» **Dataset**

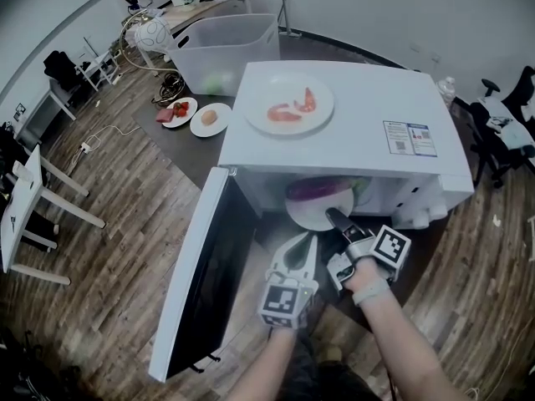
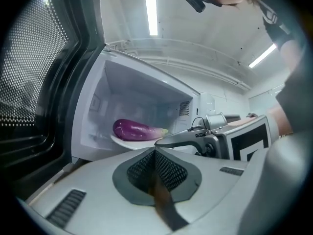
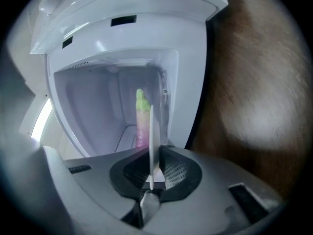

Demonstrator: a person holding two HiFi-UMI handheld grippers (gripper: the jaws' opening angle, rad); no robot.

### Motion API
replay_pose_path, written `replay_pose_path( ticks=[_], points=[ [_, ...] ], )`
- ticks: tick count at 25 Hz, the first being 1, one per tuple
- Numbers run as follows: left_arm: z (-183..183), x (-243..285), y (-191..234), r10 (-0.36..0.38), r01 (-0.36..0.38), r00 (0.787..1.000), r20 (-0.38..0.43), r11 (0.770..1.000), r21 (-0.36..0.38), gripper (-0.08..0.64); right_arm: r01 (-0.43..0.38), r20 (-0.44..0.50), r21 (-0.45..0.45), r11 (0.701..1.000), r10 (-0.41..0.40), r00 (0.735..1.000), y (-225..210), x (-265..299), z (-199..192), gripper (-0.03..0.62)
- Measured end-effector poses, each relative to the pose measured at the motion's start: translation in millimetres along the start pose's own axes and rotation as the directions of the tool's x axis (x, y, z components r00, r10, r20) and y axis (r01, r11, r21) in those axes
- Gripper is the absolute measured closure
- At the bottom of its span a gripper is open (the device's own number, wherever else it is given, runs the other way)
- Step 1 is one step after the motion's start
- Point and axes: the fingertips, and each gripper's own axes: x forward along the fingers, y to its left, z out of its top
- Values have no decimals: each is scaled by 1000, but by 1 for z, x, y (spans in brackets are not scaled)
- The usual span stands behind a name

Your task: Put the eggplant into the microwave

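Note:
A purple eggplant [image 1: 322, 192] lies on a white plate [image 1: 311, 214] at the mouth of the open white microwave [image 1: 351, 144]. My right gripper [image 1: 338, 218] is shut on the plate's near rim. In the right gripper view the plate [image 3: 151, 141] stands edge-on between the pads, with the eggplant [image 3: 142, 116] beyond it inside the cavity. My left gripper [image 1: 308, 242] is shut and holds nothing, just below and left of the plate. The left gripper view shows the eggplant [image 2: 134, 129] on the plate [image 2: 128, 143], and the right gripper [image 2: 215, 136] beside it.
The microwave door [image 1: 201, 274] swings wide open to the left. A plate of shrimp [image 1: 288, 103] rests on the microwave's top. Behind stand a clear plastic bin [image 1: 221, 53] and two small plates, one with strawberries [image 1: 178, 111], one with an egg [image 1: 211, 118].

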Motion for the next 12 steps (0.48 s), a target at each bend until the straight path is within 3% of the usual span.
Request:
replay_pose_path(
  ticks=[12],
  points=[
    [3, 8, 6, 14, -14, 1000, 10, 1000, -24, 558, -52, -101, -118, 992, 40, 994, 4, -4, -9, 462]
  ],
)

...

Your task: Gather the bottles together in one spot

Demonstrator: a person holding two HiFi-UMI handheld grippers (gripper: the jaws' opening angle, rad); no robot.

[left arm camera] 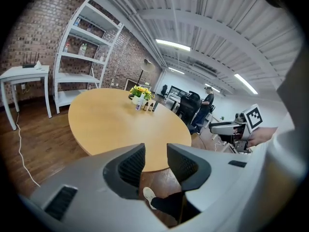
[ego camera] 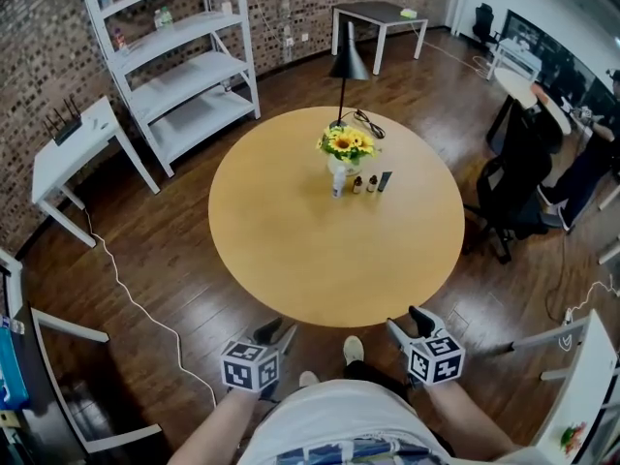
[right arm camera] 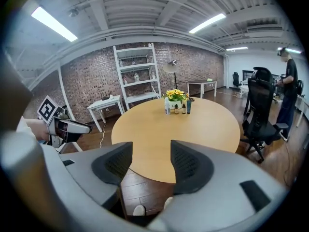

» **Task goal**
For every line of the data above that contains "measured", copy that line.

» **Exercise result**
- Measured end-effector poses, each relative to the pose measured at the motion's start: translation in millimetres along the start pose's own axes and rotation as the directions of the tool's x axis (x, y, z components r00, r10, r20) and y axis (r01, r11, r21) in those axes
- Gripper is the absolute measured closure

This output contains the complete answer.